Two aspects of the writing make this novel really interesting. First, although otherwise well punctuated, the author has chosen to write dialogue without using inverted commas. This jumps off the opening pages and initially I thought this was typographical errors on a huge scale until I realised that apart from the missing inverted commas the writing was very well constructed and presented. (Someone recently told me that James Joyce used this trick so I suppose this author is following in the footsteps of greatness). Once I'd got over my prejudice that demands correct punctuation, I found that it didn't really matter; the writing made just as much sense as if the inverted commas had been there. The consequence is that you really focus on the dialogue.

The other interesting aspect is the way view points keep shifting; there are five main characters in this novel and the story is moved along from the differing perspectives of these characters. This works very well and all the components fit together to make a cohesive whole.

The author Corey Cummings is a graduate of the University of Wisconsin according to the author's details and the winner of prizes there and at the start of the novel he thanks everyone in the undergrad. writing programme for their support so I presume this novel is a product of his writing course. Well it certainly worked: a relatively mundane story is transformed into something lively, original and worth reading by breaking some rules and taking some risks.

Review | The Winnowing | Chris Fyles

The Winnowing by Chris Fyles is a disturbing and perplexing novel: disturbing by confronting head on some serious issues like bullying, racism and mental health; perplexing because when you reach the end of the novel you are not sure whether or not you have become part of the delusional world of the protagonist Richard Brot.

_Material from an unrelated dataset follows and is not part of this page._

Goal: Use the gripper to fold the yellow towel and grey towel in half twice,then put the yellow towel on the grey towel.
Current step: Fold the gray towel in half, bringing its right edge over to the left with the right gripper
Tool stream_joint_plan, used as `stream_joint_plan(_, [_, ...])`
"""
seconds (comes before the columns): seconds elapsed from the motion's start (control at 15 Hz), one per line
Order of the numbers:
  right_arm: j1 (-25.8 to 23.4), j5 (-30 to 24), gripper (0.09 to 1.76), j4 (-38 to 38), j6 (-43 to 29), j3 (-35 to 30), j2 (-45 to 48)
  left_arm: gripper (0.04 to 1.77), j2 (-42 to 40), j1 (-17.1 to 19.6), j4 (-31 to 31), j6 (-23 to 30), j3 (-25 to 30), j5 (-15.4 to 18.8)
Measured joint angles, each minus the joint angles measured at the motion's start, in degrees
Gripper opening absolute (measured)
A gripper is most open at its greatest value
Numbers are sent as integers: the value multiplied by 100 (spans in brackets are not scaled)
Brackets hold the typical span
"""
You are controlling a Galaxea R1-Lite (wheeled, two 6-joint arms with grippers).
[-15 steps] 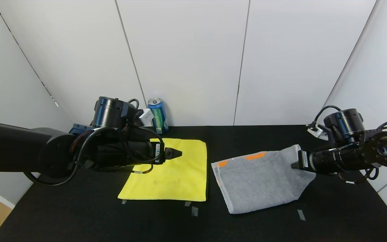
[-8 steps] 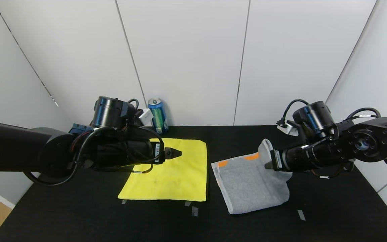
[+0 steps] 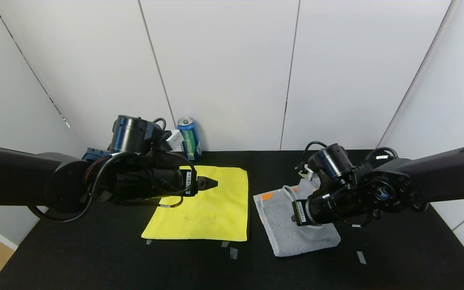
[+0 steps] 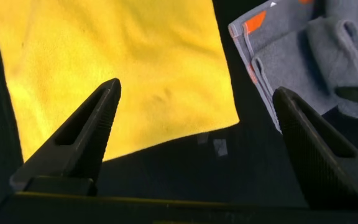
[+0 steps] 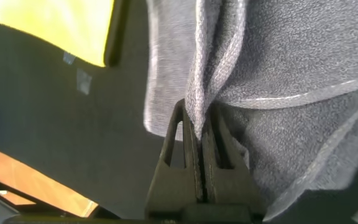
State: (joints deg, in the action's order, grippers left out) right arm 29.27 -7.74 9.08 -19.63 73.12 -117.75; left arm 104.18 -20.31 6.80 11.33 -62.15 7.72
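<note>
Right gripper (image 5: 199, 134) clamped on a pinched fold of the grey towel (image 3: 292, 235) — fingers pressed together with cloth between them, held over the towel's middle, its right part doubled over toward the left. Orange patches show at its far edge. Left gripper (image 4: 197, 124) hangs with jaws wide apart, holding nothing, above the yellow towel (image 3: 208, 209), which lies flat on the black table (image 3: 95, 257) just left of the grey one. A can (image 3: 189, 138) stands by the wall.

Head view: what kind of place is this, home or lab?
Likely a lab test cell, not a home: plain white wall panels enclose a black-covered table with small tape marks near the yellow towel and grey towel.
</note>
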Motion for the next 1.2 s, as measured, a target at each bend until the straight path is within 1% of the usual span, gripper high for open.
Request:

You first meet Richard Brot as an adult living a squalid alcoholic life-style and believe me author Chris Fyles has written such a vivid, detailed account of Brot's daily life that you can almost smell him. However you become intrigued by Brot and start to wonder how he ever got into such a state. The author then takes you back to Brot's school days and family life and you accompany him as he moves forward towards maturity. Brot is the narrator in this novel and he seems to want three things: a girlfriend, to be popular and to do what's right. He is particularly bothered about morality and doing the right thing but things don't always work out as he would wish.

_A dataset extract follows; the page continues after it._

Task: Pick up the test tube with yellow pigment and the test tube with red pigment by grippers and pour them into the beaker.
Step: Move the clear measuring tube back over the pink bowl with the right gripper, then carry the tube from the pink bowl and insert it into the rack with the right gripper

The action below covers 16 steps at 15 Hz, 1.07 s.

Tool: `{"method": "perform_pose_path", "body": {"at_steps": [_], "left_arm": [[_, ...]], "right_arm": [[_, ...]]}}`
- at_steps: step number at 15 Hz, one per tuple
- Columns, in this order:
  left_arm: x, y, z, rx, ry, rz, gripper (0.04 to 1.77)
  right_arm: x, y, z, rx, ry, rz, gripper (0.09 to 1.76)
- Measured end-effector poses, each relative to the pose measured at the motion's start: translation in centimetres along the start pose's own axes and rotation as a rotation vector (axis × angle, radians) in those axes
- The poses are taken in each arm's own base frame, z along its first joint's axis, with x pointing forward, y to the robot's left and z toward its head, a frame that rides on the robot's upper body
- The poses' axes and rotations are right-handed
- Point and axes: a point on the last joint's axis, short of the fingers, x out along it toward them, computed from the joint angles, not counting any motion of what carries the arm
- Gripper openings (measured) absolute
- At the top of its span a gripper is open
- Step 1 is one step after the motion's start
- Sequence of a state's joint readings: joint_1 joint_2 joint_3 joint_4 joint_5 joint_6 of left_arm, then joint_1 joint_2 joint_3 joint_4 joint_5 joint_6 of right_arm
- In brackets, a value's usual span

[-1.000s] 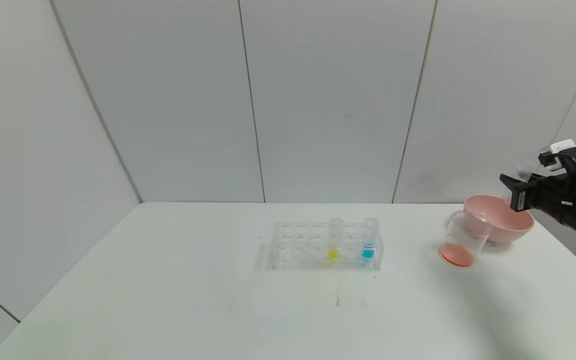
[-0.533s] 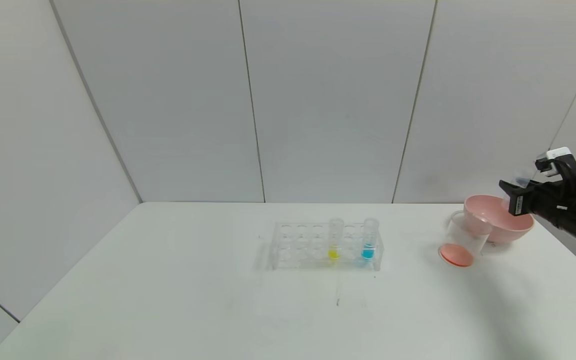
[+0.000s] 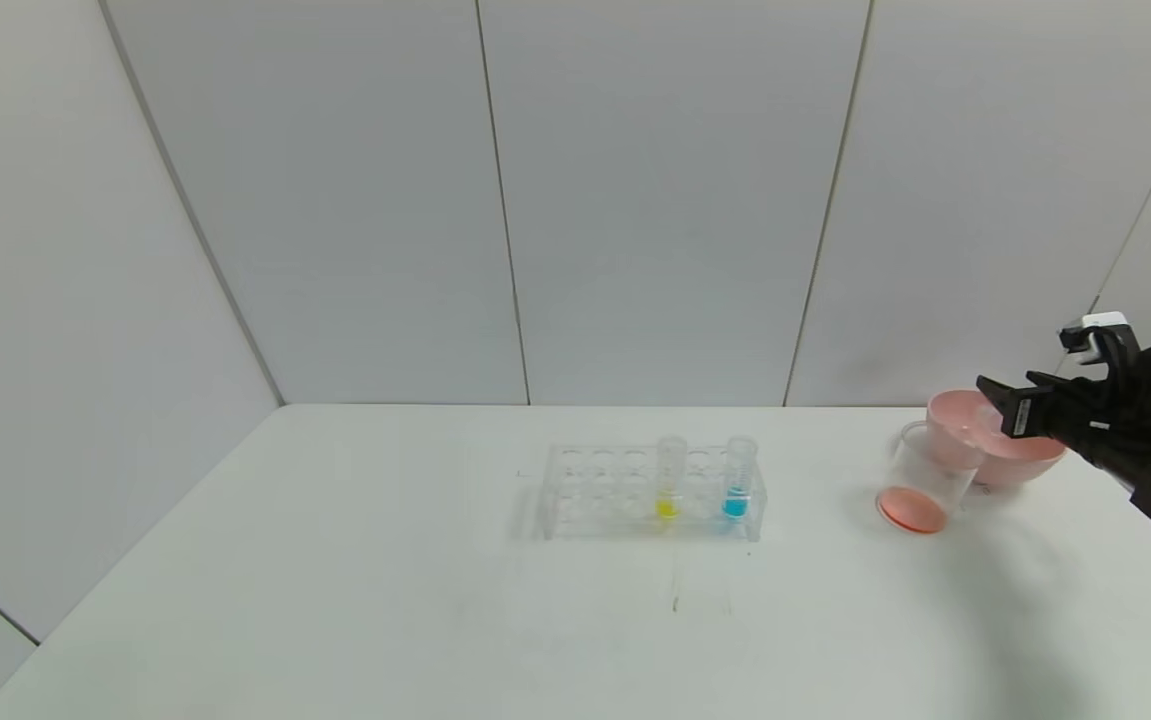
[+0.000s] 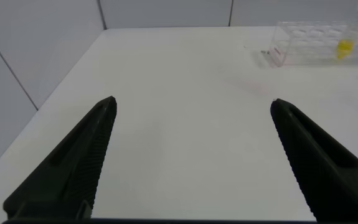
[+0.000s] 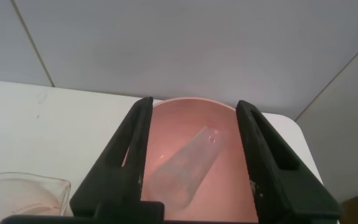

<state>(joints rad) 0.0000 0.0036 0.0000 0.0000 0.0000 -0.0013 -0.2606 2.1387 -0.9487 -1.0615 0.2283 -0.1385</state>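
The test tube with yellow pigment stands upright in a clear rack; it also shows in the left wrist view. The beaker stands right of the rack with red-orange liquid at its bottom. My right gripper hovers over the pink bowl, fingers open. A clear tube with no colour showing lies in the bowl between the fingers, touching neither. My left gripper is open and empty, low over the table's left side, out of the head view.
A blue-tipped tube stands in the rack right of the yellow one. The bowl sits just behind the beaker at the table's back right corner. The table's right edge runs close past the bowl. Grey wall panels stand behind.
My right gripper has come down and a little left over the pink bowl. The clear tube it held is now out of its fingers and lies in the bowl.
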Motion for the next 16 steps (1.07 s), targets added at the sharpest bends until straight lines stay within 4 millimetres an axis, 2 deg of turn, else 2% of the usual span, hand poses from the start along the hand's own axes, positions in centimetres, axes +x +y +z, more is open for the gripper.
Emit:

I can't exactly say I enjoyed reading The Winnowing but it was definitely worth reading. The author writes well with a sharp incisive style and there is some good dialogue although there is some unusual formatting of some of the dialogue sections. All the characters are well drawn and create strong impressions as you read. Brot comes over like a genuine adolescent and his so called friends are equally authentic.

I am still puzzling over the title: winnowing is to sort out the wheat from the chaff or more figuratively, to sift through the evidence. And that is what I'm left trying to do - get really to the heart of what is going on in this novel. I think it is a novel that will stand up to reading again and I don't think that there is any greater compliment to a novel than that.